Go through the entries below and collect each line with the string "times" in it.

→ Input data:
□ □ □ □ □ □ □

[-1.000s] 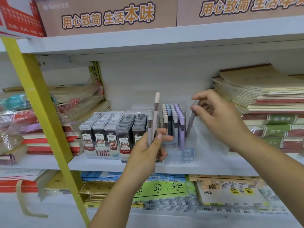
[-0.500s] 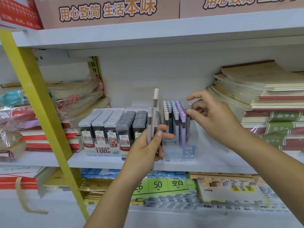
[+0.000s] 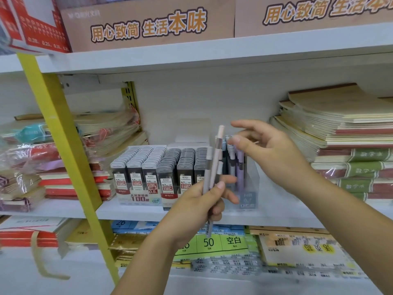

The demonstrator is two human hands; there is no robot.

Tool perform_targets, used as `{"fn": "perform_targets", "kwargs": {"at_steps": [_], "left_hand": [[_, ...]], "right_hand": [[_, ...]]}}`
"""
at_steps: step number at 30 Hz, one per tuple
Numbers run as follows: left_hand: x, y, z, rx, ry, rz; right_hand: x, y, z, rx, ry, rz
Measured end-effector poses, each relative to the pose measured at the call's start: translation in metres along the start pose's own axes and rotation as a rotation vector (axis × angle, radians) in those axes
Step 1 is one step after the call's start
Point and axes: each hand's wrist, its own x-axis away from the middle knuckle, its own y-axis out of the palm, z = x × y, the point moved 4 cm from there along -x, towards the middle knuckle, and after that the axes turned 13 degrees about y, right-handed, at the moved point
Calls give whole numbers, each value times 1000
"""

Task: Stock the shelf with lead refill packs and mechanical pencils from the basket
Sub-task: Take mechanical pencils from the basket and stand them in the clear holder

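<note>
Several mechanical pencils (image 3: 240, 167) stand upright in the clear box (image 3: 254, 185).

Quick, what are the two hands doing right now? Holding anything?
Left hand: grips two mechanical pencils, held upright.
Right hand: open, fingers loosely spread, holding nothing.

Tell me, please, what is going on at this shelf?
A person is stocking the shelf. The left hand grips a few pencils upright in front of it. The right hand hovers open and empty beside their tops, above the clear box, which holds many more. Lead packs stand in rows left of the box.
</note>
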Motion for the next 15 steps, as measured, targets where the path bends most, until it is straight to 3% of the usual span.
{"fn": "perform_targets", "kwargs": {"at_steps": [4, 9, 12, 15], "left_hand": [[2, 7, -3, -7, -42, -28], [7, -8, -3, -110, 0, 106], [10, -18, -3, -192, 28, 230], [12, -22, -4, -248, 30, 274]], "right_hand": [[3, 11, -8, -122, 55, -110], [3, -18, -12, -321, -94, 167], [0, -33, -16, -228, -205, 249], [-3, -19, -12, 24, -219, 158]]}}
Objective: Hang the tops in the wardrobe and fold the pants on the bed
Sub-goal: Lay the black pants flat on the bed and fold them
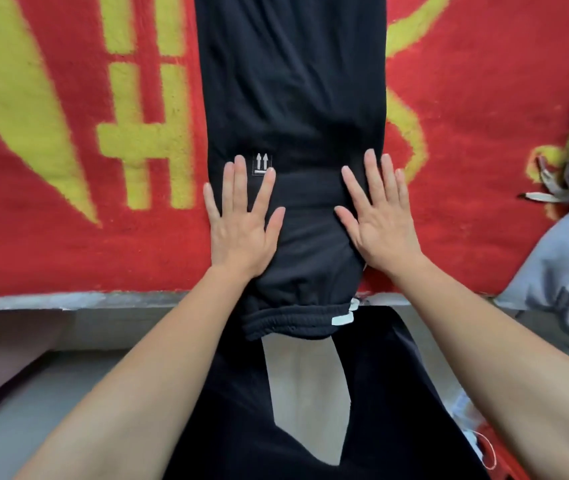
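Observation:
Black pants (293, 98) lie lengthwise on the bed, legs pointing away from me and the elastic waistband (297, 320) hanging over the near edge. A small white arrow label (261, 164) shows on the left side. My left hand (241, 223) rests flat on the pants' left edge, fingers spread, its fingertips beside the label. My right hand (378, 216) presses flat on the right edge, fingers apart. Neither hand grips the cloth.
A red blanket with yellow characters (85, 150) covers the bed. A grey-blue garment (567, 244) with a drawcord lies bunched at the right edge. The bed's grey front rail (68, 301) runs across below the blanket. My dark clothing fills the bottom centre.

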Tool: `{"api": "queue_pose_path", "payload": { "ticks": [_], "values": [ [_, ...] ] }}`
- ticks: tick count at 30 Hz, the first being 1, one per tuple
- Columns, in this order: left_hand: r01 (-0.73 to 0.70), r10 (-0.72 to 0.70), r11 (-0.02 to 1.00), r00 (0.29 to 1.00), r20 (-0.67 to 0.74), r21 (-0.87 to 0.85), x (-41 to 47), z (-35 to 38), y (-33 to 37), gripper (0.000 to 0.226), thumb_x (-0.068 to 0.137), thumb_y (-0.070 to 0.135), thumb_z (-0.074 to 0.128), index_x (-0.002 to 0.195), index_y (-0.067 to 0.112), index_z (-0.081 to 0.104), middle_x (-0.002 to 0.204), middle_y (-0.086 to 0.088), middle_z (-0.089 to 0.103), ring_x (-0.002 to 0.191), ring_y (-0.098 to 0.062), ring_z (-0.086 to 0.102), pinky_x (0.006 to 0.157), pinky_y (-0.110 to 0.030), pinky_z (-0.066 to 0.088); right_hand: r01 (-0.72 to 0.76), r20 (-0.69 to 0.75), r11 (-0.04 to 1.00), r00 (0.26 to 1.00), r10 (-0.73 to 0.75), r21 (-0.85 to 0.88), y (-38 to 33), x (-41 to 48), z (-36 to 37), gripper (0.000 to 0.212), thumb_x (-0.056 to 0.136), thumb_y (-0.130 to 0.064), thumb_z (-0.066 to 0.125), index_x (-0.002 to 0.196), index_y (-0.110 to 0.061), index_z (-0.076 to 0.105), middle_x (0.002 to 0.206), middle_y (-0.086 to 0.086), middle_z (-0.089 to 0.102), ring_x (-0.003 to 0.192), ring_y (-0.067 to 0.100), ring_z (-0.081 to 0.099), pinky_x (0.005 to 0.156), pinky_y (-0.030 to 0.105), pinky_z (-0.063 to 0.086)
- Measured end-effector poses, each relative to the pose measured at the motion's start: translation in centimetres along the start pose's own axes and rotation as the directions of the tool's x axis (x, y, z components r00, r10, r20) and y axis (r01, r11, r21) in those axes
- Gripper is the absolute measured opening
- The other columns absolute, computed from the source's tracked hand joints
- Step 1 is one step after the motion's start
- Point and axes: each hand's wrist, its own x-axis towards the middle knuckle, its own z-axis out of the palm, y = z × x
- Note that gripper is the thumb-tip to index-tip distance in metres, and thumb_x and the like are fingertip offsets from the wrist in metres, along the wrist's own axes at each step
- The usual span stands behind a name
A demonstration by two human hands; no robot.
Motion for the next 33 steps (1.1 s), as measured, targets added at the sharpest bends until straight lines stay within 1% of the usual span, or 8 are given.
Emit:
{"api": "queue_pose_path", "payload": {
  "ticks": [4, 6, 9, 14, 21, 24, 27, 33],
  "values": [
    [0.315, -0.322, 0.915, 0.947, 0.016, -0.253, -3.1, -2.2, 1.5, 0.069, 0.101, 0.052, 0.038, 0.157, 0.017, 0.017, 0.163, -0.019, 0.009, 0.150, -0.034, 0.012, 0.119, -0.050, 0.010, -0.335, 0.039, 0.891, 0.940, 0.340, 0.307, -2.4, -3.3, -2.7, 0.073, 0.102, -0.046, 0.050, 0.157, -0.007, 0.023, 0.159, 0.023, 0.024, 0.146, 0.039, 0.026, 0.118, 0.048, 0.026],
    [0.550, -0.552, 0.737, 0.825, 0.119, -0.393, -5.8, -3.6, 2.3, 0.074, 0.097, 0.055, 0.046, 0.154, 0.012, 0.024, 0.156, -0.018, 0.025, 0.141, -0.036, 0.027, 0.114, -0.048, 0.021, -0.522, 0.175, 0.741, 0.849, 0.499, 0.423, -4.2, -6.4, -3.6, 0.074, 0.100, -0.051, 0.050, 0.155, -0.008, 0.028, 0.146, 0.018, 0.041, 0.134, 0.035, 0.039, 0.111, 0.046, 0.034],
    [0.714, -0.658, 0.569, 0.692, 0.295, -0.408, -9.9, -4.5, 3.3, 0.074, 0.092, 0.062, 0.050, 0.143, 0.011, 0.035, 0.138, -0.014, 0.044, 0.127, -0.035, 0.039, 0.105, -0.047, 0.027, -0.728, 0.400, 0.449, 0.670, 0.626, 0.518, -7.2, -10.8, -3.9, 0.067, 0.094, -0.062, 0.052, 0.141, -0.015, 0.046, 0.125, 0.006, 0.051, 0.115, 0.025, 0.054, 0.103, 0.045, 0.044],
    [0.861, -0.522, 0.172, 0.492, 0.697, -0.479, -15.1, -1.9, 4.1, 0.094, 0.084, 0.068, 0.059, 0.150, 0.012, 0.024, 0.153, -0.008, 0.040, 0.139, -0.029, 0.039, 0.116, -0.047, 0.029, -0.869, 0.701, 0.157, 0.474, 0.533, 0.469, -10.4, -15.0, -1.5, 0.075, 0.083, -0.079, 0.050, 0.128, -0.019, 0.054, 0.136, 0.007, 0.057, 0.127, 0.028, 0.053, 0.110, 0.044, 0.039],
    [0.697, -0.455, -0.214, 0.549, 0.701, -0.684, -16.1, 0.0, 2.7, 0.080, 0.057, 0.051, 0.087, 0.123, 0.015, 0.060, 0.117, -0.004, 0.071, 0.105, -0.022, 0.069, 0.095, -0.046, 0.055, -0.774, 0.814, -0.269, 0.497, 0.301, 0.573, -9.0, -15.5, 1.5, 0.125, 0.047, -0.085, 0.078, 0.145, -0.015, 0.046, 0.136, 0.002, 0.059, 0.119, 0.020, 0.061, 0.106, 0.043, 0.048],
    [0.671, -0.368, -0.250, 0.600, 0.710, -0.697, -17.0, -0.9, 3.5, 0.069, 0.058, 0.045, 0.089, 0.117, 0.016, 0.066, 0.109, -0.004, 0.075, 0.101, -0.023, 0.072, 0.091, -0.045, 0.056, -0.772, 0.816, -0.268, 0.529, 0.234, 0.577, -8.0, -16.6, 0.8, 0.118, 0.046, -0.080, 0.083, 0.142, -0.019, 0.049, 0.133, 0.001, 0.064, 0.113, 0.017, 0.067, 0.091, 0.042, 0.058],
    [0.680, -0.359, -0.236, 0.603, 0.713, -0.694, -18.5, -2.3, 5.0, 0.046, 0.069, 0.039, 0.086, 0.106, 0.016, 0.071, 0.099, -0.002, 0.077, 0.094, -0.021, 0.074, 0.080, -0.039, 0.058, -0.761, 0.794, -0.226, 0.586, 0.162, 0.608, -7.4, -18.0, -1.2, 0.069, 0.065, -0.071, 0.075, 0.114, -0.023, 0.066, 0.100, -0.007, 0.077, 0.078, 0.004, 0.073, 0.055, 0.023, 0.054],
    [0.729, -0.409, -0.190, 0.550, 0.728, -0.658, -22.8, -8.3, 8.8, 0.039, 0.080, 0.046, 0.078, 0.107, 0.020, 0.069, 0.094, 0.005, 0.077, 0.090, -0.014, 0.072, 0.066, -0.031, 0.058, -0.796, 0.801, -0.111, 0.576, 0.166, 0.595, -7.0, -22.4, -7.6, 0.057, 0.069, -0.072, 0.065, 0.102, -0.026, 0.071, 0.104, -0.007, 0.074, 0.092, 0.015, 0.069, 0.066, 0.030, 0.052]
  ]
}}
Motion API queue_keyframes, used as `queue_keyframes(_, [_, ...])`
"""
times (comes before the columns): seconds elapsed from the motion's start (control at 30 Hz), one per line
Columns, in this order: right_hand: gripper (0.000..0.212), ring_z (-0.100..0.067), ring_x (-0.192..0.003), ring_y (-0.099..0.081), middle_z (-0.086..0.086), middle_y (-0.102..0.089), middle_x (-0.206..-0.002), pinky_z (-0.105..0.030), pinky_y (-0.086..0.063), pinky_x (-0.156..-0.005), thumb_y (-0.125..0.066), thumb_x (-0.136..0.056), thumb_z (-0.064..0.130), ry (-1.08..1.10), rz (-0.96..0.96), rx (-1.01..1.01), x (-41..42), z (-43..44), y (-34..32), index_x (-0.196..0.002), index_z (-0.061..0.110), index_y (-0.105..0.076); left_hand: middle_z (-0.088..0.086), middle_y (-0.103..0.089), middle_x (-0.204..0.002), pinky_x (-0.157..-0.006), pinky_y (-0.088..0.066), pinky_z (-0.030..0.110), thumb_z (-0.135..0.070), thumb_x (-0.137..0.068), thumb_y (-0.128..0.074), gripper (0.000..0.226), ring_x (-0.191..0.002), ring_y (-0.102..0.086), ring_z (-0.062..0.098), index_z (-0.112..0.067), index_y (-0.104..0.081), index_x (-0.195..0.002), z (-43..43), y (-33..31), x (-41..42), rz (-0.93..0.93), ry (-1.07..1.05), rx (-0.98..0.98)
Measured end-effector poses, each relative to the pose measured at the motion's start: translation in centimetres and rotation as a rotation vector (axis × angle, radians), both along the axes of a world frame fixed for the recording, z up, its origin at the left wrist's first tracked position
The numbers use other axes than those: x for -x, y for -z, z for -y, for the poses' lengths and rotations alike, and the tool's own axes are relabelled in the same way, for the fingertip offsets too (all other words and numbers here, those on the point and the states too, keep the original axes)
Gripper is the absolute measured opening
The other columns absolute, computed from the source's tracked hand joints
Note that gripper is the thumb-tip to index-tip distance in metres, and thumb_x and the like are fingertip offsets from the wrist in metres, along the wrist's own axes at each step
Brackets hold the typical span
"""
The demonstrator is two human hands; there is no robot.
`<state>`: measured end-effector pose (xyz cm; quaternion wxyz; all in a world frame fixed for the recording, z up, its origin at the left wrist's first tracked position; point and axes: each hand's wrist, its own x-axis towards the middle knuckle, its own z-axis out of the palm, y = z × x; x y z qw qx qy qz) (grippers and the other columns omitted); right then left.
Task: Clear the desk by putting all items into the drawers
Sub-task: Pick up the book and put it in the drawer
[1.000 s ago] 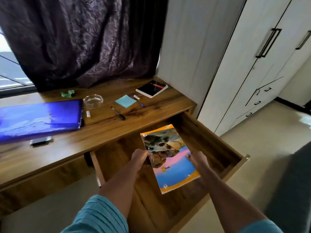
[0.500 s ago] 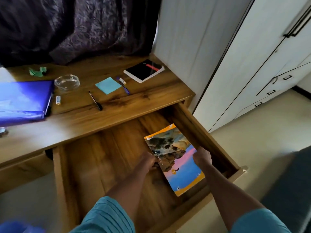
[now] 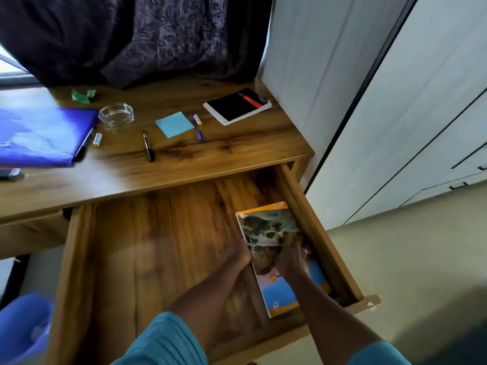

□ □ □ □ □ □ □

→ Exercise answer:
Calls give whole numbers, each value times 1000
times (comes before the columns): seconds elapsed from the motion's start (control at 30 Hz), one per line

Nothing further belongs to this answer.